Loin de responsabiliser les parlementaires en les rendant attentifs à la dépense publique, l’article 40 les tient en marge de leurs obligations.
Son application aux propositions de loi a plusieurs conséquences.
Tout d’abord, elle réduit la portée de l’initiative parlementaire. En effet, comment proposer sans dépenser ? L’exemple de l’instauration d’un revenu universel est à cet égard éclairant. Si des études montrent les bénéfices économiques d’une telle mesure, y compris pour le budget de l’État, comment expliquer qu’il ne soit possible d’en discuter que par des voies législatives non normatives – propositions de résolution, débats ou questions écrites ?

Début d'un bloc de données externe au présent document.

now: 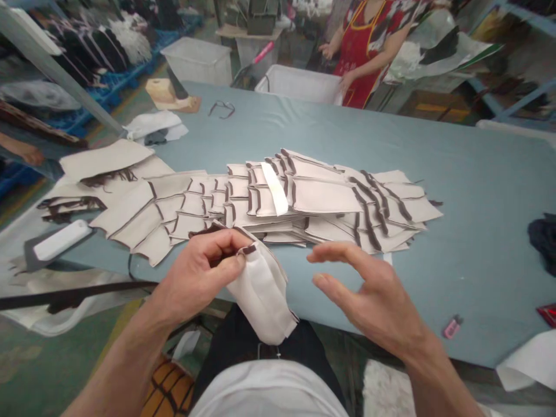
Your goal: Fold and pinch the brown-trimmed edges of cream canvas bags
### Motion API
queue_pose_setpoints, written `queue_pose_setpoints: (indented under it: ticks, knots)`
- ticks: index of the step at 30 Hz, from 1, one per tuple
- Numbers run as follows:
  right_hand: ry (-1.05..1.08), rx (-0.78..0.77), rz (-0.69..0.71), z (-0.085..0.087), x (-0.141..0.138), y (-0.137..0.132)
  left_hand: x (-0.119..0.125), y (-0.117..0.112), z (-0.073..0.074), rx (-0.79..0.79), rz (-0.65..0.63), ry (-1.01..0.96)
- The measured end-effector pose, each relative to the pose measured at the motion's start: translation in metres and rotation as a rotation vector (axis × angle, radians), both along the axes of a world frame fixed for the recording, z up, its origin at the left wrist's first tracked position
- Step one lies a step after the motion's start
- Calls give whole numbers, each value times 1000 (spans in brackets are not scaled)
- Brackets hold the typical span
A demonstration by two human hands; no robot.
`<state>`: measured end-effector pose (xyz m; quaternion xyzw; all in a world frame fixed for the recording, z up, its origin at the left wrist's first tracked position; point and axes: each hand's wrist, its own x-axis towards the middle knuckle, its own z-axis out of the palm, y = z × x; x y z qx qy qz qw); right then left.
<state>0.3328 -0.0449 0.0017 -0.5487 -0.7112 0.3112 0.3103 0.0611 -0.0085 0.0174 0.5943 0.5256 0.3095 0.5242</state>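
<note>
My left hand (200,272) pinches the dark-trimmed edge of a folded white fabric piece (262,298) between thumb and fingers, and the piece hangs down over the table's near edge. My right hand (365,289) hovers just to the right of it, fingers curved and apart, holding nothing. In front of me lies a wide, overlapping spread of cream fabric pieces (304,200) edged with dark brown binding. It rests on a pale blue table (486,174), a little beyond my fingertips.
A co-worker (362,55) in a red apron stands across the table beside white plastic bins (299,84). On the table lie a pink lighter (452,327), dark cloth (542,243), a dark loop of cord (221,108) and a white oblong block (62,240). A dark strap (73,295) crosses the near left.
</note>
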Motion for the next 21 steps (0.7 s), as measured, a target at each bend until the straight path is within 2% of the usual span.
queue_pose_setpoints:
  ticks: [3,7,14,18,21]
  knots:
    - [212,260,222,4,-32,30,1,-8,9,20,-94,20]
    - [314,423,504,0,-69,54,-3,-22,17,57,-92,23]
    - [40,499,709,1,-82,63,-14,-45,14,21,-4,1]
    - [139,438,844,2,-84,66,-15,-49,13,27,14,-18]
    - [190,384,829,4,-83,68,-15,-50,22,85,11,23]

En outre, monsieur le garde des sceaux – nul doute que vous serez sensible à cet argument –, l’article 40 a un effet assez pervers. À titre d’exemple, en matière pénale, lorsqu’une adaptation du droit est nécessaire, les parlementaires semblent avoir tendance, parce qu’ils ne peuvent pas proposer de mesures d’accompagnement coûteuses, à se replier sur des sanctions, telles de nouvelles peines de prison ou la création de nouvelles incriminations, sans prendre en compte la charge de travail qui en résultera pour les tribunaux ou le système pénitentiaire. Pas d’irrecevabilité dans ce cas-là !
Nous regrettons, monsieur le rapporteur, monsieur le garde des sceaux, qu’aucune des pistes d’assouplissement évoquées n’ait paru souhaitable à la commission, ne serait-ce que l’exclusion des propositions de loi de l’article 40 pour éviter le jeu de dupes qu’a constitué par exemple l’étude de la proposition de loi d’abrogation de la réforme des retraites portant l’âge légal de départ à 64 ans déposée par le groupe Liot à l’Assemblée nationale.
Le groupe GEST s’engage en faveur d’un parlementarisme raisonnable et affirmé et votera, je le rappelle, cette proposition de loi constitutionnelle.